En réalité, la haine ne voit que soi-même. Même lorsqu’elle regarde l’autre, elle ne voit que son propre préjugé, incapable de reconnaître le bien de l’autre. Elle regarde, mais avec un œil déformé par l’énergie négative du désir de destruction.

La vraie compréhension exige la droiture du regard, la recte visio — ce que le Bouddha appelait « la juste vision ». C’est d’elle que naît l’ouverture de l’esprit et du cœur, c’est-à-dire l’empathie. La haine n’est donc pas intelligente ; elle est stupidement enfermée sur elle-même.

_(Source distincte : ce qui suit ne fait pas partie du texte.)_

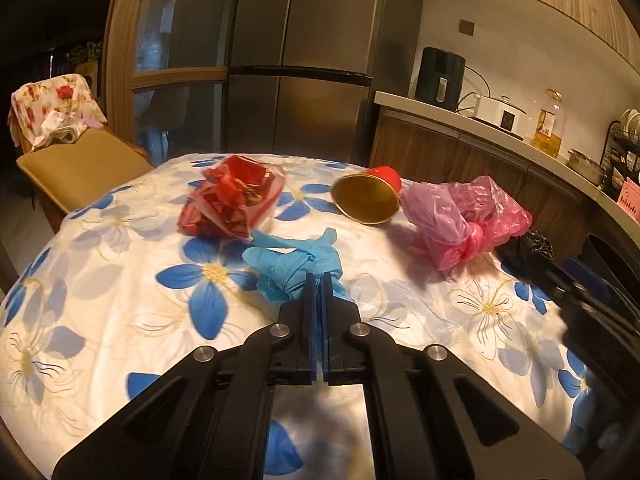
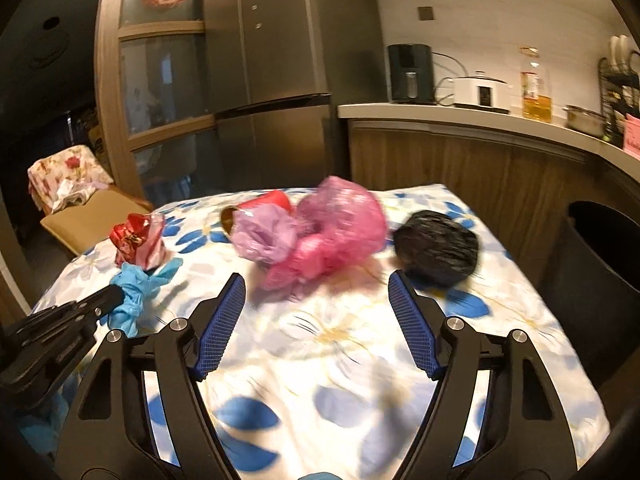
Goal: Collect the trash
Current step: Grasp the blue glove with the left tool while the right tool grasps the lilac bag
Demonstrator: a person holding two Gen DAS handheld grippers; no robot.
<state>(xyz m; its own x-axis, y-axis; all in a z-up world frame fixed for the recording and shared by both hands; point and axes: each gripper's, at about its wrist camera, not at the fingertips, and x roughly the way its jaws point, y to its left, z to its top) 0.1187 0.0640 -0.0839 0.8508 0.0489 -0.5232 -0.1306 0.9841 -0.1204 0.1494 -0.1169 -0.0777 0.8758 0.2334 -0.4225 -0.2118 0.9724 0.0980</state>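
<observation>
My left gripper (image 1: 319, 280) clamped on the blue glove (image 1: 294, 262) on the table (image 1: 120, 280) — glove's long axis running away from me, my right gripper (image 2: 316, 284) open, empty — red cup (image 1: 370, 196) on its side, mouth toward me.

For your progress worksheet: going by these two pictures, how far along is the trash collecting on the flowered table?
Done: nothing visibly binned yet. In hand: the left gripper is shut on the blue glove, which lies on the table. The right gripper is open and empty, facing the pink bag and black bag. Left: both bags, the red wrapper, the cup; a dark bin stands beside the table.
</observation>
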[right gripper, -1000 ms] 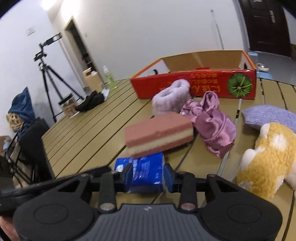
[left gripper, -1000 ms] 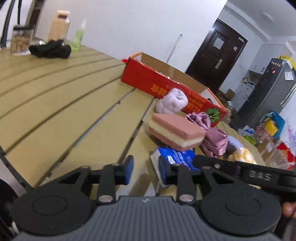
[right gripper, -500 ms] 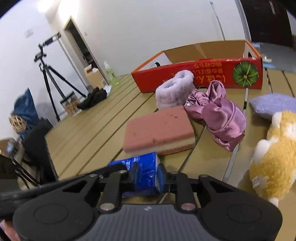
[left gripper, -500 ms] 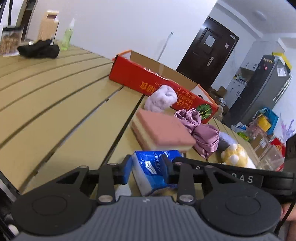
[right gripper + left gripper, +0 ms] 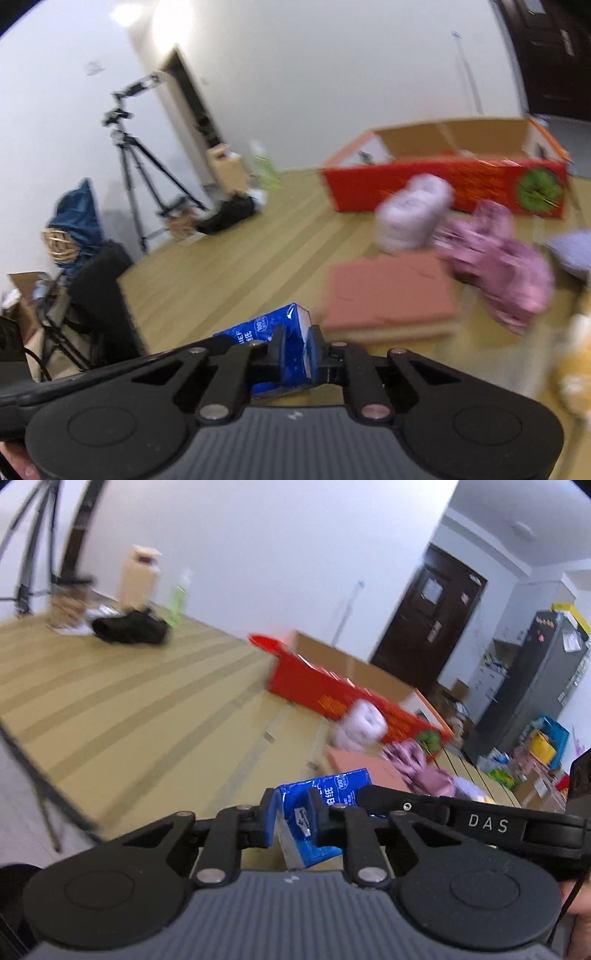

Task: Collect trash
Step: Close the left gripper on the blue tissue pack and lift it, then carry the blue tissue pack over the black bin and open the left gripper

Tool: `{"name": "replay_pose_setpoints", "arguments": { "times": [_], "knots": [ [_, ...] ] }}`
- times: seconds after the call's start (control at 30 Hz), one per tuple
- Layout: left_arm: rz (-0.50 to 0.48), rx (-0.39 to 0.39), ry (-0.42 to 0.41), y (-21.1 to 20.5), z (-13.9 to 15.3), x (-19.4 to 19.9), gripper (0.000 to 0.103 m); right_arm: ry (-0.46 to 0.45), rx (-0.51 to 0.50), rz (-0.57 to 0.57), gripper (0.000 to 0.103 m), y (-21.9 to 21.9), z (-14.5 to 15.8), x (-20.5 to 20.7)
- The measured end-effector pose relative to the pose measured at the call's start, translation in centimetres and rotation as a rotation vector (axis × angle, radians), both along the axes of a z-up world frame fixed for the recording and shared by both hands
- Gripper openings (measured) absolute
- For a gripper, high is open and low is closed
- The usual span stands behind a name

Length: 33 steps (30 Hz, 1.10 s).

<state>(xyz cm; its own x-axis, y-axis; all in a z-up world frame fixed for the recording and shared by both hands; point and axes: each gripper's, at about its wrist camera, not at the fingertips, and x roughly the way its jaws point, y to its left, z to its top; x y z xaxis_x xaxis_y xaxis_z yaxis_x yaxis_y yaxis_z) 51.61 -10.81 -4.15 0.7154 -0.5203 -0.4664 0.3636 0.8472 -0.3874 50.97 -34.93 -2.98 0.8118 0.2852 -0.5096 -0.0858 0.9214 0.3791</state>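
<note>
**Both hand-held grippers clamped on the blue tissue pack**

Nearest the lens, low in the left wrist view, the left hand-held gripper (image 5: 291, 818) had its jaws narrowed onto the blue tissue pack (image 5: 325, 794), whose wrapper buckled between the pads. In the right wrist view the right hand-held gripper (image 5: 297, 349) pinched the other end of the same pack (image 5: 273, 332) — both sets of jaws had just been closing, with the pack between them. The pack sat at bottom centre of each frame and appeared to be off the desk (image 5: 129, 709), though the fingers covered its underside.

The step in hand looked like the pick-up of one piece of trash. The next move would likely call for carrying it to a container, perhaps the open red cardboard box (image 5: 443, 177) at right of centre; nothing showed that the box was the bin. With two grips on one soft pack, the hands would need to travel together or one let go, else the wrapper might tear.

Beyond the pack lay a pink sponge block (image 5: 388, 295), then a pale fluffy item (image 5: 413, 214) and purple satin cloth (image 5: 498, 266). Farther back, at upper left, a black bundle (image 5: 129, 629) and a green bottle (image 5: 177, 602) stood near the desk's far edge.

Motion blur smeared everything beyond the fingers; the print on the box was unreadable, and a yellow plush shape (image 5: 576, 362) was cut off at the right edge.
</note>
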Motion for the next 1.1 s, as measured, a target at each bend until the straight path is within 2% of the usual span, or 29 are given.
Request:
{"name": "replay_pose_setpoints", "arguments": {
  "times": [0.1,0.23,0.37,0.47,0.53,0.67,0.7,0.73,0.77,0.87,0.97,1.03,1.1],
  "knots": [
    [0.060,0.009,-0.026,5.0,0.9,-1.1,0.017,-0.041,0.036,0.068,0.011,4.0,0.5,0.8],
    [0.169,0.048,-0.012,11.7,0.5,-2.8,0.017,-0.048,0.051,0.173,0.011,10.7,0.3,2.2],
    [0.259,0.053,0.051,17.3,-0.3,-3.2,0.017,-0.024,-0.002,0.291,0.012,18.0,-1.3,3.1],
    [0.293,0.054,0.120,20.1,-1.8,-2.4,0.017,0.003,-0.052,0.339,0.012,21.9,-2.8,3.2],
    [0.304,0.065,0.200,21.1,-3.1,-1.5,0.017,0.030,-0.083,0.356,0.012,23.9,-4.0,3.5],
    [0.355,0.087,0.283,22.4,-5.2,-0.2,0.018,0.082,-0.156,0.364,0.014,27.1,-6.7,4.5],
    [0.370,0.111,0.305,22.5,-5.9,0.3,0.022,0.098,-0.175,0.375,0.017,27.9,-7.6,4.8],
    [0.380,0.152,0.337,22.3,-6.9,0.8,0.030,0.120,-0.196,0.382,0.018,28.7,-8.6,5.2],
    [0.385,0.178,0.368,22.3,-7.8,1.4,0.033,0.133,-0.220,0.383,0.017,29.1,-9.4,5.2],
    [0.394,0.209,0.462,22.6,-9.9,2.7,0.034,0.159,-0.323,0.391,0.018,30.7,-11.4,5.0],
    [0.406,0.223,0.459,23.2,-9.9,2.5,0.034,0.172,-0.322,0.410,0.021,30.8,-11.7,4.6],
    [0.410,0.220,0.439,23.4,-9.3,2.3,0.040,0.168,-0.320,0.413,0.025,30.4,-11.2,4.4],
    [0.415,0.231,0.422,23.2,-8.9,1.9,0.041,0.173,-0.308,0.412,0.028,30.1,-11.0,4.3]
  ]
}}
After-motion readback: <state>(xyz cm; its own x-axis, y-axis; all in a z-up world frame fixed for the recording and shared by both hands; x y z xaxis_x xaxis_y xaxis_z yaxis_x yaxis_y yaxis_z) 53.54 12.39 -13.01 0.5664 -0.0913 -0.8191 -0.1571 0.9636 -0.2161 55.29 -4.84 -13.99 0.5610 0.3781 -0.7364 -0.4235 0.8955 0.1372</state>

Reste une dernière question : la haine est-elle forte ? Oui, elle l’est parfois terriblement. Mais le cancer aussi est fort : les cellules cancéreuses sont avides, agressives, violentes, et pourtant, elles entraînent la mort de l’organisme, donc aussi la leur.
Car l’être est régi par une logique d’harmonie : ce qui s’y conforme fait fleurir la vie ; ce qui s’y oppose la fait dépérir. Rejeter la haine n’est donc pas seulement une question de bonté ; c’est une question d’intelligence : comprendre la logique qui nous a engendrés et s’y conformer, comme un capitaine qui ajuste ses voiles au vent. Éliminer la haine en soi, tout en maintenant le conflit sans volonté d’anéantissement, c’est rester en bonne santé pour soi-même d’abord, avant même que pour l’autre.

Se libérer de la haine, conserver le conflit mais abolir la volonté de destruction : voilà ce dont nos esprits et nos sociétés ont besoin pour retrouver une politique au service du bien commun. Et de combien notre monde a besoin d’une telle renaissance, il n’est même pas besoin de le dire.